Craig Compton began his career as a professional minor league baseball umpire in 1984. (Compl. ¶ 14). Initially making the calls as a Class A minor league umpire, Compton was periodically promoted from Class A to Class AA to Class AAA — Class AAA being the highest minor league level. (Id. ¶¶ 14-23). Frequently, Compton was named umpire crew chief, a position assigned to the most qualified of umpires. (Id. ¶¶ 23(a)). Throughout his eleven-year career, Compton umpired numerous minor league all-star and playoff games and was praised for his ability on several occasions. (Id. ¶¶ 23, 23(c), 23(h), 24). Despite his expressed aspirations to umpire in the major leagues, Compton was not selected to be a major league umpire. (Id. ¶ 25). On October 27, 1994, the American Association of Professional Baseball Clubs (American Association) and the National Association of Professional Baseball Clubs (National Association) unconditionally released Compton, explaining that neither the American League of Professional Baseball Clubs (American League) nor the National League of Professional Baseball Clubs (National League) wanted to hire him to umpire in the major leagues. (Id. ¶ 26). This release ended Compton's career as a professional umpire and "finally determined that [he] would never be employed as an umpire in major league baseball." (Id.).

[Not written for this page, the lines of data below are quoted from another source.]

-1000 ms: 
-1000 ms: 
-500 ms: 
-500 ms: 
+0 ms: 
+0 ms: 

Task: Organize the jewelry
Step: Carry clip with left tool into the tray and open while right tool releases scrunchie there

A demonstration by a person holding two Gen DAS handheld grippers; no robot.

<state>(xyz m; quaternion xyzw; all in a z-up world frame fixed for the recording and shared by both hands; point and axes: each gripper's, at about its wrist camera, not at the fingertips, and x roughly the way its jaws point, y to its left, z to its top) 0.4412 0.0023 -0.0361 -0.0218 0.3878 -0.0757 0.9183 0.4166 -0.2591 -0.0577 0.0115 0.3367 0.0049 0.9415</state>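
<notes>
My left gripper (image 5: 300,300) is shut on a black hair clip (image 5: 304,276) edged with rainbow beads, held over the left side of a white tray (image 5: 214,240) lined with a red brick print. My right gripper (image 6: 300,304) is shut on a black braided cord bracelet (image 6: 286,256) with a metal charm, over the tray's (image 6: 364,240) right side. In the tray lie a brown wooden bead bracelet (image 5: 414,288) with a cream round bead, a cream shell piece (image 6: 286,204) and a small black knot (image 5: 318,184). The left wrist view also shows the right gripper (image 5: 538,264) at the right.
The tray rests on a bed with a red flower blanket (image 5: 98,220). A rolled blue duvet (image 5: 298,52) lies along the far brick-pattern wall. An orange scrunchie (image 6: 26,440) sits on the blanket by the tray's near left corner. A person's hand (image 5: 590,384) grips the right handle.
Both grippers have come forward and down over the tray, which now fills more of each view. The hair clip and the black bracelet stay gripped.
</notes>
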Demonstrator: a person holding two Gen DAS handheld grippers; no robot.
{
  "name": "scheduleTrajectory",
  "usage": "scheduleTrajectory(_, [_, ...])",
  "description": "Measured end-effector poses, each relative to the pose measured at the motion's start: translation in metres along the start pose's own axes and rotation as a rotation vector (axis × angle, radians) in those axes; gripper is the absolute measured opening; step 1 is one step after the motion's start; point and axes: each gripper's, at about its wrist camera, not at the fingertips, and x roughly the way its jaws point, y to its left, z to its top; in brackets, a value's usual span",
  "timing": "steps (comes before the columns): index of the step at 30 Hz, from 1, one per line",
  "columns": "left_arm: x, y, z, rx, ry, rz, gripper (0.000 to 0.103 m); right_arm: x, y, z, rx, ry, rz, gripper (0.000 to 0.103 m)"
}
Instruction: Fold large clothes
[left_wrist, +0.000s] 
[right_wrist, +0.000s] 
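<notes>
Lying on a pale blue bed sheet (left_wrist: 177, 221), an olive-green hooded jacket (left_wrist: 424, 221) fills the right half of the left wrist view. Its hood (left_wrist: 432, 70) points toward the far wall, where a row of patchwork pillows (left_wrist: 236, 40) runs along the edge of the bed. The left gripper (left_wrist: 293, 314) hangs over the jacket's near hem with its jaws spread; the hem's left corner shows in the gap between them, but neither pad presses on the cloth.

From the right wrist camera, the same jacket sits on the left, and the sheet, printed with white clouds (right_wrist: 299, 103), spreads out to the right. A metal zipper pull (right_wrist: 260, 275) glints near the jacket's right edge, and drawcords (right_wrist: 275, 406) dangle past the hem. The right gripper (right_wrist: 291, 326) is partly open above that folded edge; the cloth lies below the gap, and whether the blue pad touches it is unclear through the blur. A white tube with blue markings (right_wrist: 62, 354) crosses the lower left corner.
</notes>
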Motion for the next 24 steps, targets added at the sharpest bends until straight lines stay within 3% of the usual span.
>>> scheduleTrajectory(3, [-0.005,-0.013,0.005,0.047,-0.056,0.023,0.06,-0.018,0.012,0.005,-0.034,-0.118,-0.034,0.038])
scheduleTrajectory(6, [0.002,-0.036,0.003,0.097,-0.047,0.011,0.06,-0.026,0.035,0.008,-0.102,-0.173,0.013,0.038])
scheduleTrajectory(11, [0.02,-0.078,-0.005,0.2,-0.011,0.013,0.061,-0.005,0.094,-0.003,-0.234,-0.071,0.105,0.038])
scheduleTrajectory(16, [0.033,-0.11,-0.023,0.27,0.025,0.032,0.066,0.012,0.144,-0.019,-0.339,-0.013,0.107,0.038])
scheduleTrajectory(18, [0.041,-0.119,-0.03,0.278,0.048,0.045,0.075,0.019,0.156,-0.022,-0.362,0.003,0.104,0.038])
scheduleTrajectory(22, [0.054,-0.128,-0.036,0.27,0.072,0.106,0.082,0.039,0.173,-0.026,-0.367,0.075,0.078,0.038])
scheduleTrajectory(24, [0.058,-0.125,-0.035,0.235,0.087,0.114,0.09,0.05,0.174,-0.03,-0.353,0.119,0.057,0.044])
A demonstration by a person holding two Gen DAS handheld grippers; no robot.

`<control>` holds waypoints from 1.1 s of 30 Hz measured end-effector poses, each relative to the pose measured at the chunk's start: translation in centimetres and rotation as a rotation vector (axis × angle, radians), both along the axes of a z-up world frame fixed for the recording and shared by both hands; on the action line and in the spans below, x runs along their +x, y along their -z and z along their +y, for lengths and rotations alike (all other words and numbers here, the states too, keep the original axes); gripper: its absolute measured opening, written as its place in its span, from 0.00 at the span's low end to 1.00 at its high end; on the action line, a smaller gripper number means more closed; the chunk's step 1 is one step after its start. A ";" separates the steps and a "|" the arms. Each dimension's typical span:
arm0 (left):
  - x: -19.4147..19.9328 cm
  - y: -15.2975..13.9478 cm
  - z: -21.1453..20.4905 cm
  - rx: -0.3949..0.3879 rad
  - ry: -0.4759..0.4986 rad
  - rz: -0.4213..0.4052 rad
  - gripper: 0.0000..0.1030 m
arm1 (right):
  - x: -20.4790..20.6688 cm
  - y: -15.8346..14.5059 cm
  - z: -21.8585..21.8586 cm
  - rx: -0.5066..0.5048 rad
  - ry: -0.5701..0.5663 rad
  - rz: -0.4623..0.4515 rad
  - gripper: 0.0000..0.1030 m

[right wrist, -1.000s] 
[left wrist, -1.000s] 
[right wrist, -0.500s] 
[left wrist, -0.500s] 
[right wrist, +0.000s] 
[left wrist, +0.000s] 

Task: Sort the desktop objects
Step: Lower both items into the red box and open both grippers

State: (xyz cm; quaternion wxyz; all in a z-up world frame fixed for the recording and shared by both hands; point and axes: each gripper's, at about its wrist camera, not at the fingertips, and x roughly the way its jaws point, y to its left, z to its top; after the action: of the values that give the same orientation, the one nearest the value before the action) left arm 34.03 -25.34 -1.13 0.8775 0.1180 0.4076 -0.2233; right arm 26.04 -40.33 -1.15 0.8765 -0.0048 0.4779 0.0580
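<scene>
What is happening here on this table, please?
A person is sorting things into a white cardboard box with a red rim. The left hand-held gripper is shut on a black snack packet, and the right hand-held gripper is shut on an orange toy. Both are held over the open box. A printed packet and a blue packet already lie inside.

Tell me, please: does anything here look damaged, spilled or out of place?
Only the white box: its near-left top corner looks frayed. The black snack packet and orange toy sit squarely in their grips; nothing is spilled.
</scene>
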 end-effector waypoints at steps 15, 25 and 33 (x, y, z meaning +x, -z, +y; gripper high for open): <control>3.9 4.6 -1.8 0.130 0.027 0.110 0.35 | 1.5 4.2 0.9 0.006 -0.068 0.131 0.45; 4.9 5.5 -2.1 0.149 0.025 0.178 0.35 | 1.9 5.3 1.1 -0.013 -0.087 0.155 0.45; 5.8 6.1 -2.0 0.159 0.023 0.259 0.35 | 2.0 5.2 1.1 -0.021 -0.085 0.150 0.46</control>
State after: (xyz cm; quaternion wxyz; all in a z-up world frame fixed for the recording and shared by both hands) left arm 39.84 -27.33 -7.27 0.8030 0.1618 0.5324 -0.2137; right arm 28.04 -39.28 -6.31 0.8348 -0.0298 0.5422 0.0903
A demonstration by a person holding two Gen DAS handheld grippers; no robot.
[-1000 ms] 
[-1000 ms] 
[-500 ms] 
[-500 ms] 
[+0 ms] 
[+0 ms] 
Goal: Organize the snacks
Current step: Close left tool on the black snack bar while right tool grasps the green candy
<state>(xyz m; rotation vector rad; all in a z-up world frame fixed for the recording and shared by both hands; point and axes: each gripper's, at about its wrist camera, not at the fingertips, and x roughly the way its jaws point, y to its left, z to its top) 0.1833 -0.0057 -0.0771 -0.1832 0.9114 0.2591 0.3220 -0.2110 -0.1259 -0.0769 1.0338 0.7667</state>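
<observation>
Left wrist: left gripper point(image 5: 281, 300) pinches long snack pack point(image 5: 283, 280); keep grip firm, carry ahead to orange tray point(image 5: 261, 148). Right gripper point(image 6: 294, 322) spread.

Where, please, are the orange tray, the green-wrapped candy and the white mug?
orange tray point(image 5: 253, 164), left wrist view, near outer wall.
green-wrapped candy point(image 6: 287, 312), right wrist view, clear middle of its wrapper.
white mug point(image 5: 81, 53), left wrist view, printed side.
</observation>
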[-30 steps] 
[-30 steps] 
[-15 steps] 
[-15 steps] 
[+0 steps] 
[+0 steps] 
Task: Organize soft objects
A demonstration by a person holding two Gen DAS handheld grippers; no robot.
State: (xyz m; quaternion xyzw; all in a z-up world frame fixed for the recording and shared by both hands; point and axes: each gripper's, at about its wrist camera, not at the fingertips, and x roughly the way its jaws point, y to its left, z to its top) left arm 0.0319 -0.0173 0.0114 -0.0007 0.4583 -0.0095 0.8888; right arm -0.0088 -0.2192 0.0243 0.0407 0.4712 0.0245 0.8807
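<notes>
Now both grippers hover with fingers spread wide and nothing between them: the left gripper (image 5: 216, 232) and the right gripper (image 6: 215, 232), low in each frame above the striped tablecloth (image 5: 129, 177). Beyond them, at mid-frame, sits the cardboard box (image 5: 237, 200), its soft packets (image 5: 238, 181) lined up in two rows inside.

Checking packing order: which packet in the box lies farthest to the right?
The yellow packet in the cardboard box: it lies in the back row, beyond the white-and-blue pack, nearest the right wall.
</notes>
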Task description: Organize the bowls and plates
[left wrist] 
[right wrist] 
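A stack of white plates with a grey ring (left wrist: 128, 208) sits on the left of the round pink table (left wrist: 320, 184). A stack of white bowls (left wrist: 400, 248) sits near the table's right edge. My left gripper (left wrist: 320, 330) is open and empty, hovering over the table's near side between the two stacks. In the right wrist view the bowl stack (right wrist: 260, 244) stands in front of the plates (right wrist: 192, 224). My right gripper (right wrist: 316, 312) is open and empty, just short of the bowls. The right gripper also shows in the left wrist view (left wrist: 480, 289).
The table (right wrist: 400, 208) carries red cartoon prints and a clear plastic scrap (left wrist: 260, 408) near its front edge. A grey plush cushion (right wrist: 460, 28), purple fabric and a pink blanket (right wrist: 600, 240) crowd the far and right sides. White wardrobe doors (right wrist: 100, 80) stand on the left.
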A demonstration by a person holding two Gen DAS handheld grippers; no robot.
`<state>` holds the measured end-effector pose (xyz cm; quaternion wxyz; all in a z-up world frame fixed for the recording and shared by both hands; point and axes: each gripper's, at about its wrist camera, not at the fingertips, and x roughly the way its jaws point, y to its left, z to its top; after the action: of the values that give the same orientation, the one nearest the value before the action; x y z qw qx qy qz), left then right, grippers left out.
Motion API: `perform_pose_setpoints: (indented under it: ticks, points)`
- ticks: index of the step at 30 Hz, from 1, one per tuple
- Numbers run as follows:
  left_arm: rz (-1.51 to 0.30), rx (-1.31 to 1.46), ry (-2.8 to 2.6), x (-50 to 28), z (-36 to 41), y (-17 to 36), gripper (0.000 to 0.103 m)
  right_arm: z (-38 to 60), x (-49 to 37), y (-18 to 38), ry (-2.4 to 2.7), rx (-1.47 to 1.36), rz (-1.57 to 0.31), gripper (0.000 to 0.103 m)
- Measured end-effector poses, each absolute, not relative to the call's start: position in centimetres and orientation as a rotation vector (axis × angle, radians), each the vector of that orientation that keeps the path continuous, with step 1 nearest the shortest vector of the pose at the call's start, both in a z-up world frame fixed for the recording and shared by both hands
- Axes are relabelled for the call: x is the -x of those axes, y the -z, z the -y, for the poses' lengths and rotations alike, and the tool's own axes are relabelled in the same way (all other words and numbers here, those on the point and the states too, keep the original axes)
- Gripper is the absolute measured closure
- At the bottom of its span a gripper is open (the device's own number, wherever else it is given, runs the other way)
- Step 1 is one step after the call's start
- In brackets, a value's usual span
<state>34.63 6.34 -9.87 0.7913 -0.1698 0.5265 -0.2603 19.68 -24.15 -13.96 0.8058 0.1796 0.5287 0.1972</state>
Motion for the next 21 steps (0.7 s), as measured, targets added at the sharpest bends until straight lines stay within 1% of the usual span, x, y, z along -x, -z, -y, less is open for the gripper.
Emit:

On January 20, 1995, a representative of the American League contacted Compton and requested that he return to umpire during the 1995 American League spring training and regular season. (Id. ¶ 28). Compton umpired all of spring training as well as five regular season games. (Id. ¶ 29). On May 2, 1995, the American League unconditionally released Compton from further employment for no good cause. (Id. ¶ 30). On November 9, 1995, Compton filed a complaint against the defendants alleging discrimination based on his status as a white male with the Equal Employment Opportunity Commission (EEOC) and the Pennsylvania Human Relations Commission (PHRC). (Id. ¶ 3). After exhausting his administrative remedies, Compton brought this federal-court action. (Id.).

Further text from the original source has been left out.